You can represent the same transition dynamics without this class (for example, as a generic callable). However, this structured linear-Gaussian transition form is what enables fast Kalman-family filtering methods; see Filters, especially KFConfig (and ContinuousTimeKFConfig for continuous-time settings) in FilterConfigs.

Without this exploitable structure, marginalizing latent trajectories during parameter inference typically falls back to particle filters (PFConfig and related particle methods), which are usually slower.

Example

Linear Gaussian transition model
import jax.numpy as jnp
from dynestyx import LinearGaussianStateEvolution

transition = LinearGaussianStateEvolution(
    A=jnp.array([[1.0, 0.1], [0.0, 1.0]]),
    cov=0.05 * jnp.eye(2),
    B=jnp.array([[0.0], [1.0]]),
    bias=jnp.array([0.0, 0.0]),
)

x_t = jnp.array([0.5, -0.2])
u_t = jnp.array([0.3])
dist_next = transition(x_t, u_t, t_now=0.0, t_next=1.0)  # p(x_{t+1} | x_t, u_t, t)
Time-varying transition model

Each parameter may instead be a callable (t_now, t_next) -> value, e.g. the exact discretization of a continuous-time LTI SDE on an irregular time grid. Time-varying models are supported by the simulators and by KFConfig(filter_source="cuthbert") / KFSmootherConfig(filter_source="cuthbert").

import jax.numpy as jnp
import jax.scipy.linalg
from dynestyx import LinearGaussianStateEvolution

A_c = jnp.array([[-0.5, 0.4], [0.0, -0.3]])
Q0 = 0.05 * jnp.eye(2)


def transition_matrix(t_now, t_next):
    return jax.scipy.linalg.expm(A_c * (t_next - t_now))

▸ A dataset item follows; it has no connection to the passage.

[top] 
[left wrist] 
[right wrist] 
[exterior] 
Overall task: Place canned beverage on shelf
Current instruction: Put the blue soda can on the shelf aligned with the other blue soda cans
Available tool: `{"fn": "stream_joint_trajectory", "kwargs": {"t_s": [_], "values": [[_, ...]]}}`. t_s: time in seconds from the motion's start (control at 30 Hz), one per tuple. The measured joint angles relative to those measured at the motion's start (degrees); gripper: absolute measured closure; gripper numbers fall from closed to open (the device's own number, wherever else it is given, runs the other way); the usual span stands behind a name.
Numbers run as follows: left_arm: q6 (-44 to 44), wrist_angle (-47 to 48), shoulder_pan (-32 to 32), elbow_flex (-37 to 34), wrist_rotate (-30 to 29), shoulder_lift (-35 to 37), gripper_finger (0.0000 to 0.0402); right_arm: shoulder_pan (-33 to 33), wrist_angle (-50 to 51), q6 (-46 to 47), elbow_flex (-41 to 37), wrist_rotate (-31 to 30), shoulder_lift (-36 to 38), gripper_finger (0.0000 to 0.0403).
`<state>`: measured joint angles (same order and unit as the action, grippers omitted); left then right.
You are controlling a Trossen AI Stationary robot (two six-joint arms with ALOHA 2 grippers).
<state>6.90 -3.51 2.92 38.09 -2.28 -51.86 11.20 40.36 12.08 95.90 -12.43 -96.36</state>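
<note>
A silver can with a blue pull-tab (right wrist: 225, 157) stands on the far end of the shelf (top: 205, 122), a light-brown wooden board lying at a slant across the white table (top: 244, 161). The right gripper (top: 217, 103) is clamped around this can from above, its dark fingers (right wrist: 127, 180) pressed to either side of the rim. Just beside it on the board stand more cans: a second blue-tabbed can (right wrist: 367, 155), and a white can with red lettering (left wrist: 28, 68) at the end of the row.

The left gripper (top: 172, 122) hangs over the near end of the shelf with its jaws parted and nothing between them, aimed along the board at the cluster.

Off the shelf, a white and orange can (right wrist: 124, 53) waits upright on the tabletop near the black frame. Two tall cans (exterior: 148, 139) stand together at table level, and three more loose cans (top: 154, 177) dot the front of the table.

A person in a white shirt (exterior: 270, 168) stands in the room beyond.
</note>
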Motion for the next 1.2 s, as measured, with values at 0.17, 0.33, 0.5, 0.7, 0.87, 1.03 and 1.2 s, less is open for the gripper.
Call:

def transition_cov(t_now, t_next):
    return Q0 * (t_next - t_now)


transition = LinearGaussianStateEvolution(A=transition_matrix, cov=transition_cov)
params = transition.params_at(0.0, 0.3)  # LinearGaussianParams(A=..., ...)

LinearGaussianParams

Bases: NamedTuple

Linear-Gaussian transition parameters resolved at one time interval.

Returned by LinearGaussianStateEvolution.params_at: any callable (time-varying) parameter has been evaluated at the requested interval, so every entry is a plain array (or None for an absent optional term).

Expected shapes match the LinearGaussianStateEvolution fields; they are deliberately not enforced here because plate slicing can legally hand a member-sliced (reduced-rank) parameter to __call__.